What to do>
Every line of the entries below from the one containing "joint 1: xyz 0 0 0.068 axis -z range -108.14" to the one containing "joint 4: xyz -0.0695", both ends included, must be written out exactly. No other line belongs in the answer.

START Provided entries

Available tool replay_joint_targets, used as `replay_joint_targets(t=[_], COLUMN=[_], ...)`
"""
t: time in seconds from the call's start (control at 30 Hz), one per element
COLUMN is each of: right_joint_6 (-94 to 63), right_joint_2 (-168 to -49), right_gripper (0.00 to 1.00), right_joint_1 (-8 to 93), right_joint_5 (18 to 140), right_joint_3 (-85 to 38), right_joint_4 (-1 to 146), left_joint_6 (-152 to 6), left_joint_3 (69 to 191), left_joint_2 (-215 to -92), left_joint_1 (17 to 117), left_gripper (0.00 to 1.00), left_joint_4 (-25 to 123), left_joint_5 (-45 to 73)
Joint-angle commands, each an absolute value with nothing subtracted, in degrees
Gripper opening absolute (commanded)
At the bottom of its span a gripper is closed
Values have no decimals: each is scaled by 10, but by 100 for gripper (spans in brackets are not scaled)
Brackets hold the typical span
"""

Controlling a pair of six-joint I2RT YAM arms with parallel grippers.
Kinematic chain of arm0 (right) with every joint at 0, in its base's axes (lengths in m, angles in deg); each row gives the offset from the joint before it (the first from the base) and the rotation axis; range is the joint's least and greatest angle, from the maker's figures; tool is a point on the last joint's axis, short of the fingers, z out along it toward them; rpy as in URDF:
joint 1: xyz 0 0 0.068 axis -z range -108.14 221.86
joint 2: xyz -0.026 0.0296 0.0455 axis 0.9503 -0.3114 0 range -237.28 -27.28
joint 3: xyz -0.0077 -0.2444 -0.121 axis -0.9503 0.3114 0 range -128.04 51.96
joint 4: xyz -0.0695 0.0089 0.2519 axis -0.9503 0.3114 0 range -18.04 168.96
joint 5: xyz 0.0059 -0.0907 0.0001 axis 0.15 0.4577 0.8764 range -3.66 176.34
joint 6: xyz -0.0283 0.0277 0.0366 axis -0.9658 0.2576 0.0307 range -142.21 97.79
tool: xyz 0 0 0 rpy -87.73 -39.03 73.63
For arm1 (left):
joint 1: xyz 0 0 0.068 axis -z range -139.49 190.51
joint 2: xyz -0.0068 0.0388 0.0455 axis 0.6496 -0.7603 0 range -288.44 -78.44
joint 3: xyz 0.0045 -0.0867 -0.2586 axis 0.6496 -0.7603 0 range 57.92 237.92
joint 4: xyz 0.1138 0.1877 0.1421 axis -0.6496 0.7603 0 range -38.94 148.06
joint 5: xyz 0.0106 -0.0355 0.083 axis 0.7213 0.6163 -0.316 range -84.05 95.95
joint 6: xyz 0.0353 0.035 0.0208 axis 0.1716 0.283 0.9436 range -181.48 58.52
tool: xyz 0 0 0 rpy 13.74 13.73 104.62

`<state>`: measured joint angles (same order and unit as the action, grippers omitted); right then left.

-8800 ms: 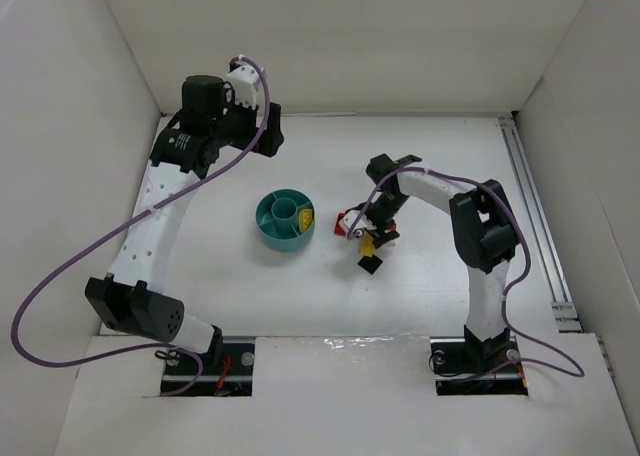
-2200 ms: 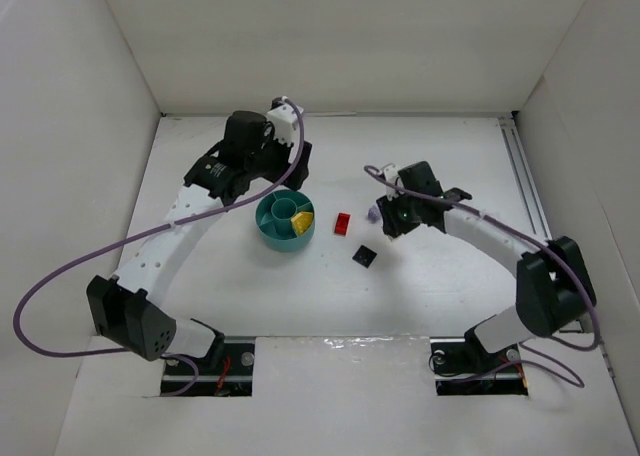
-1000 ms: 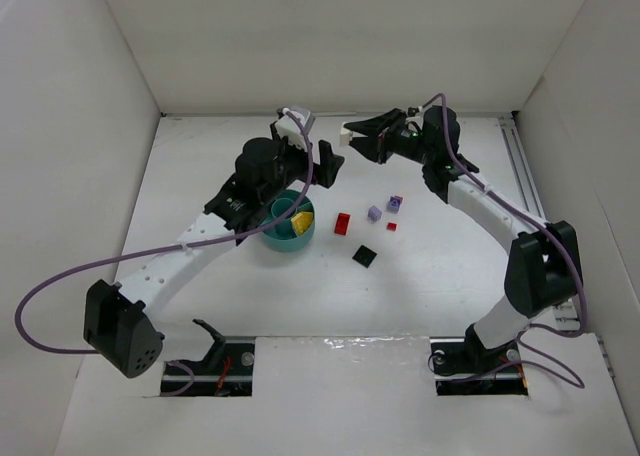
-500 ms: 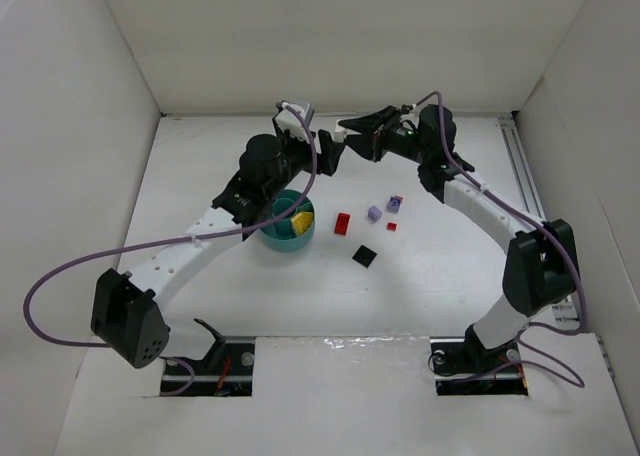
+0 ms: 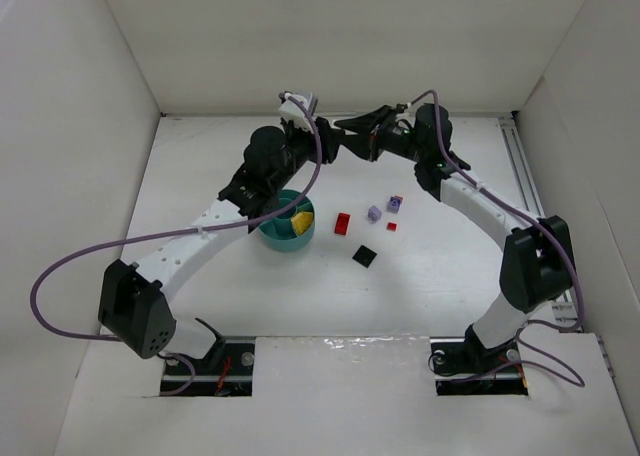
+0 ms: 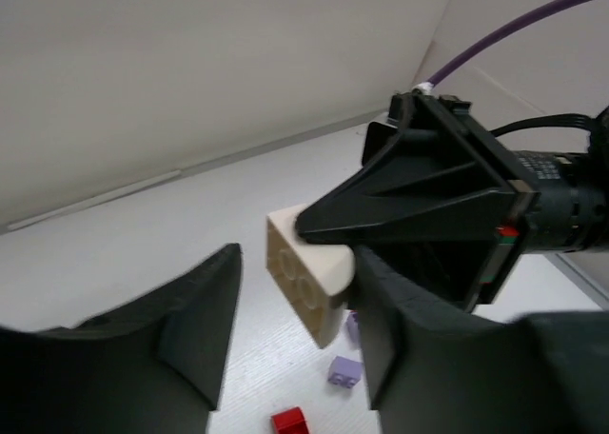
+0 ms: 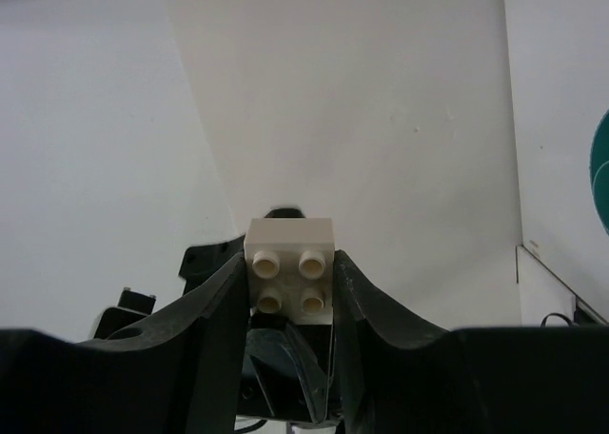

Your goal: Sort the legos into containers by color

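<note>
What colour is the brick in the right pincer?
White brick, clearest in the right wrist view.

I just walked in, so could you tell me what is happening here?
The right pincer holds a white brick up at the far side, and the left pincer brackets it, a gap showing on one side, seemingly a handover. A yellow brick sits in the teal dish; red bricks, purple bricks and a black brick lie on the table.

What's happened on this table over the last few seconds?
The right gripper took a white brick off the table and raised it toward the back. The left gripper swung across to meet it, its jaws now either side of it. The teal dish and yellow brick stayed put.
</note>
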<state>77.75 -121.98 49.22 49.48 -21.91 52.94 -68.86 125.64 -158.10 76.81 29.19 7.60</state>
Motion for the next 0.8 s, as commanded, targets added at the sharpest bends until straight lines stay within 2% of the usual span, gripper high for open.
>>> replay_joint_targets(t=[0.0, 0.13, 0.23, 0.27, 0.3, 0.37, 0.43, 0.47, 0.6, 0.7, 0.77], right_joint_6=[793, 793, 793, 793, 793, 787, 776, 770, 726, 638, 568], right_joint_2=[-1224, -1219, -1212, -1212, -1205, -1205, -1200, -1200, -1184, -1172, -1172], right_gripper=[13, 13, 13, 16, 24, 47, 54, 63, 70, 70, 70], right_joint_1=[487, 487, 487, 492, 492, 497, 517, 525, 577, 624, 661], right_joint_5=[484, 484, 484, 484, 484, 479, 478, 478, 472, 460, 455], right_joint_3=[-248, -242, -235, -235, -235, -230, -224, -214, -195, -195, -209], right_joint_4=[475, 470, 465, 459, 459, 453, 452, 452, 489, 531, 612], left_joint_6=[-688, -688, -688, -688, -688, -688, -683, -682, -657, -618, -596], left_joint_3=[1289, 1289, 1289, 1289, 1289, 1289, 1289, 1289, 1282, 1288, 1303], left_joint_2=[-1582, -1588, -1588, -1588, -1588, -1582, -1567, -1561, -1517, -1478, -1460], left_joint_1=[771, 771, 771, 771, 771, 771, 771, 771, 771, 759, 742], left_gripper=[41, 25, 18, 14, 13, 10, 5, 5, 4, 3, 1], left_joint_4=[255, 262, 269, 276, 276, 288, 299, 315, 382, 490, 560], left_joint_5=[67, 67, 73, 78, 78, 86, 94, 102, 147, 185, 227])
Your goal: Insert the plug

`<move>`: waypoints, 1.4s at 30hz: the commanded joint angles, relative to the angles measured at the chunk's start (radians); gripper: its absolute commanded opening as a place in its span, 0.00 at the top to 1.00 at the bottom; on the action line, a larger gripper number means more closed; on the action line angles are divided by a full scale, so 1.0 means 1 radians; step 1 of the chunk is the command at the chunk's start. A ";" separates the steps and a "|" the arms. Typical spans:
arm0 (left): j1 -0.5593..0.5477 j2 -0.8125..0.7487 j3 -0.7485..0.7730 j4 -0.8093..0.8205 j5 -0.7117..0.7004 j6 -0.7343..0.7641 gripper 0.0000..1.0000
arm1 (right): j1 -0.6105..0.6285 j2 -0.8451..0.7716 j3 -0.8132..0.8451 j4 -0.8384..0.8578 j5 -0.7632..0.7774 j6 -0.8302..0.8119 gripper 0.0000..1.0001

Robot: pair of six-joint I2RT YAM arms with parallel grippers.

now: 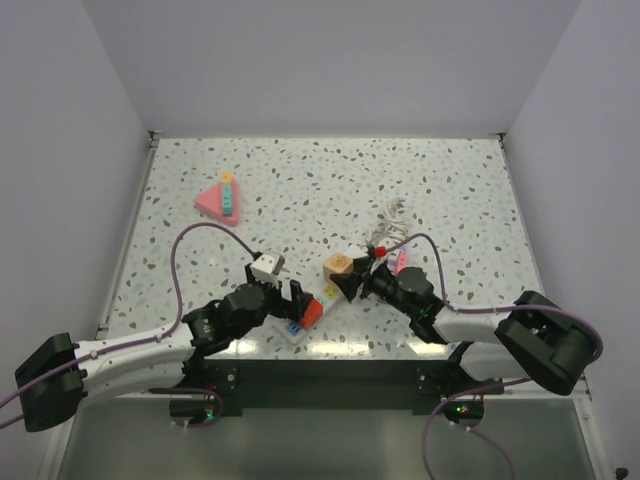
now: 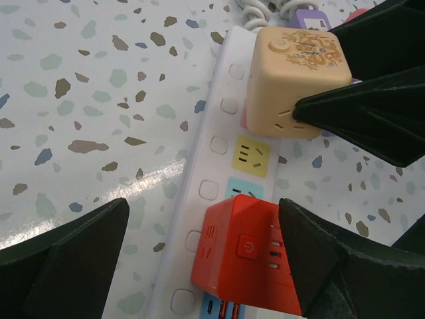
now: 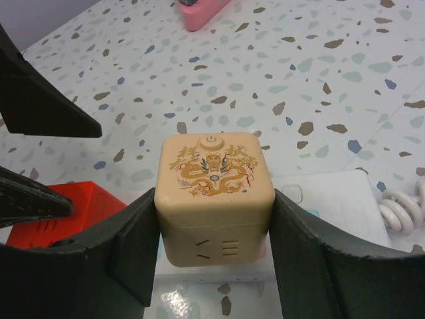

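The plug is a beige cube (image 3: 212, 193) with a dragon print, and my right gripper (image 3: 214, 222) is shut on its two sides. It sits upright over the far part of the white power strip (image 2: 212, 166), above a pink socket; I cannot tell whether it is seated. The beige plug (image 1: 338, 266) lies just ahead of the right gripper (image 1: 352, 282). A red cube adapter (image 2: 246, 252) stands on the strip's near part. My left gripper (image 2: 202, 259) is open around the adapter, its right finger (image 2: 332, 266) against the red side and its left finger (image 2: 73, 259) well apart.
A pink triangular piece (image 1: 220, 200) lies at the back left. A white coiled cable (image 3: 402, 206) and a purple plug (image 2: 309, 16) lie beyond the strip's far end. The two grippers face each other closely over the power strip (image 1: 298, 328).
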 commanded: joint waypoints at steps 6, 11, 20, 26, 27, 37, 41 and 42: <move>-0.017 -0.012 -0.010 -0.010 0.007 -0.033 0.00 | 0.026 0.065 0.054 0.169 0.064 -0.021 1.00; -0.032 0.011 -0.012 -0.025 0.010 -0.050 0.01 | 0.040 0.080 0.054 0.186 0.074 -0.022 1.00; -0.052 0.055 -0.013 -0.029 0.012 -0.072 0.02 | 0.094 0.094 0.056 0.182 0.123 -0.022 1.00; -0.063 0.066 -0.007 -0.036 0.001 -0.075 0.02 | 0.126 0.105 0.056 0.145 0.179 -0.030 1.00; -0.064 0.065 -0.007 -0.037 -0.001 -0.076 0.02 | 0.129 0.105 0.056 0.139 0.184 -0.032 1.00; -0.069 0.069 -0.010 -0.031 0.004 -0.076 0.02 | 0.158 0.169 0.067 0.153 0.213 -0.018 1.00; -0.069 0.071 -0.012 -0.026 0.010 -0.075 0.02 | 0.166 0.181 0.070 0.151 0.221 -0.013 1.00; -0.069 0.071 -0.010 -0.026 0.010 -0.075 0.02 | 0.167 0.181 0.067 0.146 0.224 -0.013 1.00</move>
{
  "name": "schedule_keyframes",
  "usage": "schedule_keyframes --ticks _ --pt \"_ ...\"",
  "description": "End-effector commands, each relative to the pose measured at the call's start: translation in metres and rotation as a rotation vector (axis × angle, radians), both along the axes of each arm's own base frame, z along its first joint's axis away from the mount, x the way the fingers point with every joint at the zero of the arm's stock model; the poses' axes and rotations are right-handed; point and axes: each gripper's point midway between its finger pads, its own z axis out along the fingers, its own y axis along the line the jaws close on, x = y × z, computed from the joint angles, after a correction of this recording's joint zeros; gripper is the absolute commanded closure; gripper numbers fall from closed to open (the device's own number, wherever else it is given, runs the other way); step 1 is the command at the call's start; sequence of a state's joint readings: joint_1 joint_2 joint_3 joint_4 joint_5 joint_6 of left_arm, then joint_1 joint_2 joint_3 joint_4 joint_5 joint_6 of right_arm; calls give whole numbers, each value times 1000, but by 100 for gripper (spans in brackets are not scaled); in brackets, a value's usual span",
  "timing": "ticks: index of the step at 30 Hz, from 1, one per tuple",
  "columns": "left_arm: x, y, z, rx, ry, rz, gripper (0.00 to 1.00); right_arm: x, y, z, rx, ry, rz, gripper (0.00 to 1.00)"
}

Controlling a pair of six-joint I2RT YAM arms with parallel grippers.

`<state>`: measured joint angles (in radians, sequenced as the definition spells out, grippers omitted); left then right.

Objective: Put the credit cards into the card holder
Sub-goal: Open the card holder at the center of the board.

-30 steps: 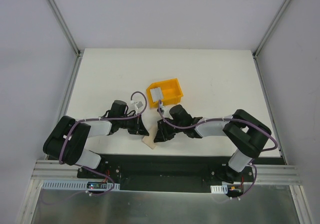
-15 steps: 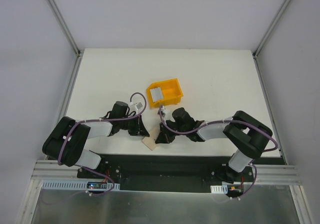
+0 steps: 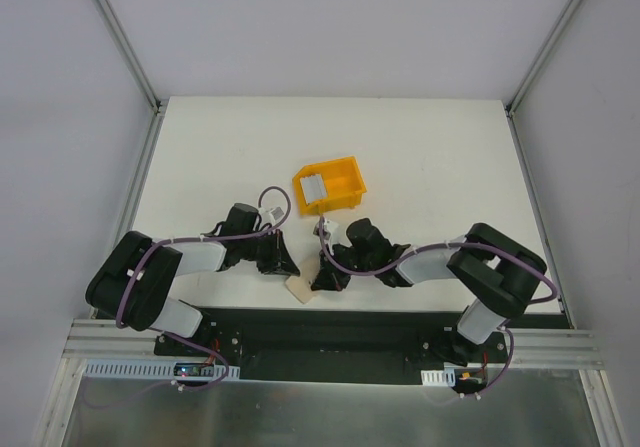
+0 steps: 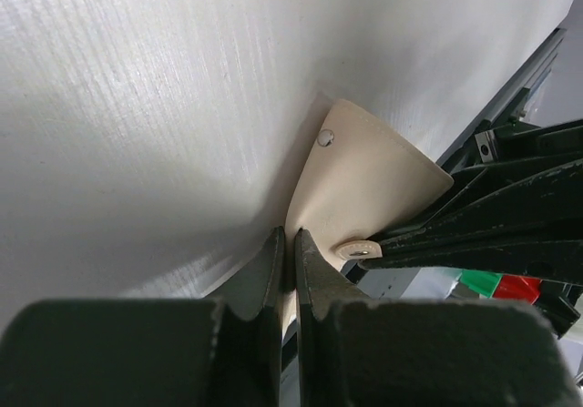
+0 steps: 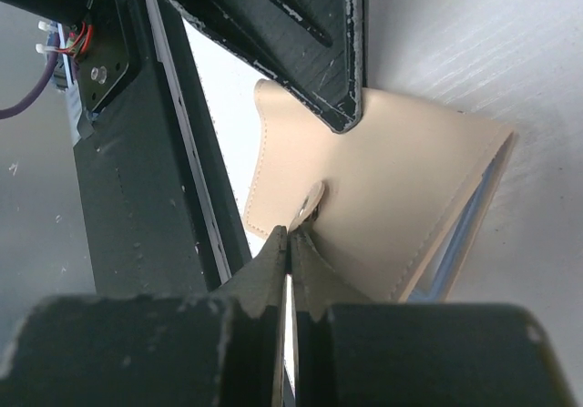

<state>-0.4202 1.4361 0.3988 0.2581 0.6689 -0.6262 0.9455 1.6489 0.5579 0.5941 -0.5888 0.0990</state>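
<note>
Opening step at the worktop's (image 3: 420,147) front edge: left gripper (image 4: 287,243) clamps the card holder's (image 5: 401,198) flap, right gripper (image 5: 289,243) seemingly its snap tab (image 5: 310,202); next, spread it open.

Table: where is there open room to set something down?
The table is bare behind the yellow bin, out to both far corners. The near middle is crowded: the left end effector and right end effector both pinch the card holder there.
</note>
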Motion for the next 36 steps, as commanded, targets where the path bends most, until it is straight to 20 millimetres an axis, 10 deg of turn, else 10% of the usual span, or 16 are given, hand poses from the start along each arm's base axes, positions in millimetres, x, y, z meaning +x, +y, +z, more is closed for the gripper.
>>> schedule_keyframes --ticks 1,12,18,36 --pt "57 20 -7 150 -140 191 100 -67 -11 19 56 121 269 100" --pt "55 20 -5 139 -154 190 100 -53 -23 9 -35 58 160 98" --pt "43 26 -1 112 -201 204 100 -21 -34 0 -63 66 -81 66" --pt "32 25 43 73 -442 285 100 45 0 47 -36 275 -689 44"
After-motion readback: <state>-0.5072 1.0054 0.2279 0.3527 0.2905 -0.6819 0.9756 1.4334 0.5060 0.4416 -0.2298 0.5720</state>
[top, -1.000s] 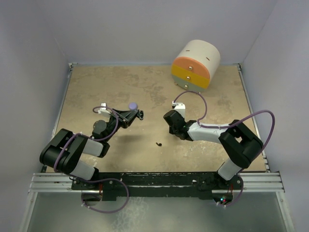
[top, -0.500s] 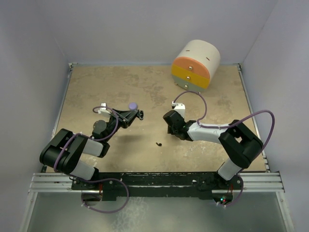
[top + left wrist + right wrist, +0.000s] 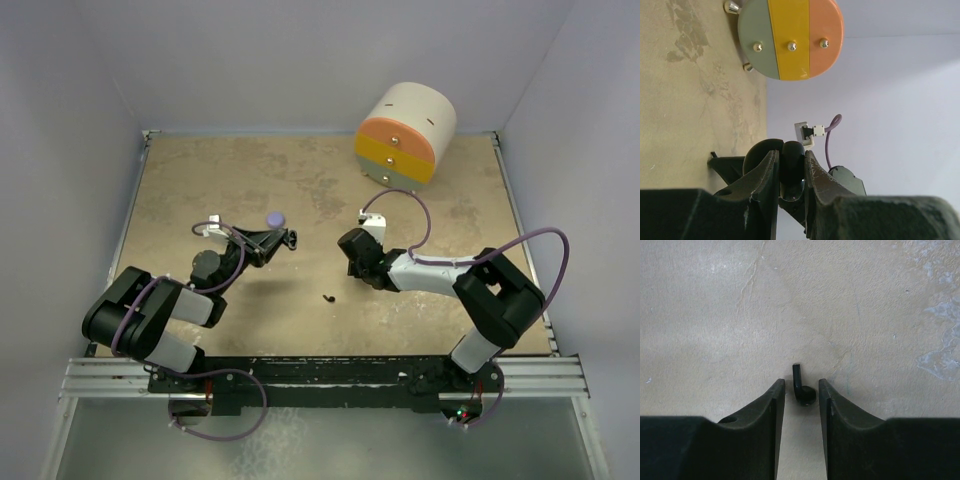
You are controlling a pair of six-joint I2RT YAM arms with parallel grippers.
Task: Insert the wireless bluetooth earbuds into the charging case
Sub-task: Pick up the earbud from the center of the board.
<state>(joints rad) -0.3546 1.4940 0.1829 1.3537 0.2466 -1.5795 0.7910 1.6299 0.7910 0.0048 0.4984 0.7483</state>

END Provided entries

Solution below>
joint 1: xyz 0 0 0.068 axis -z range -108.14 221.86
joint 2: xyz -0.026 0.0296 0.0455 axis 0.9503 -0.3114 0 range -237.28 -27.28
joint 3: xyz -0.0077 -0.2444 -0.121 axis -0.9503 0.3114 0 range -128.04 51.96
joint 4: xyz -0.0695 0.0089 0.2519 axis -0.9503 0.3114 0 range -18.04 168.96

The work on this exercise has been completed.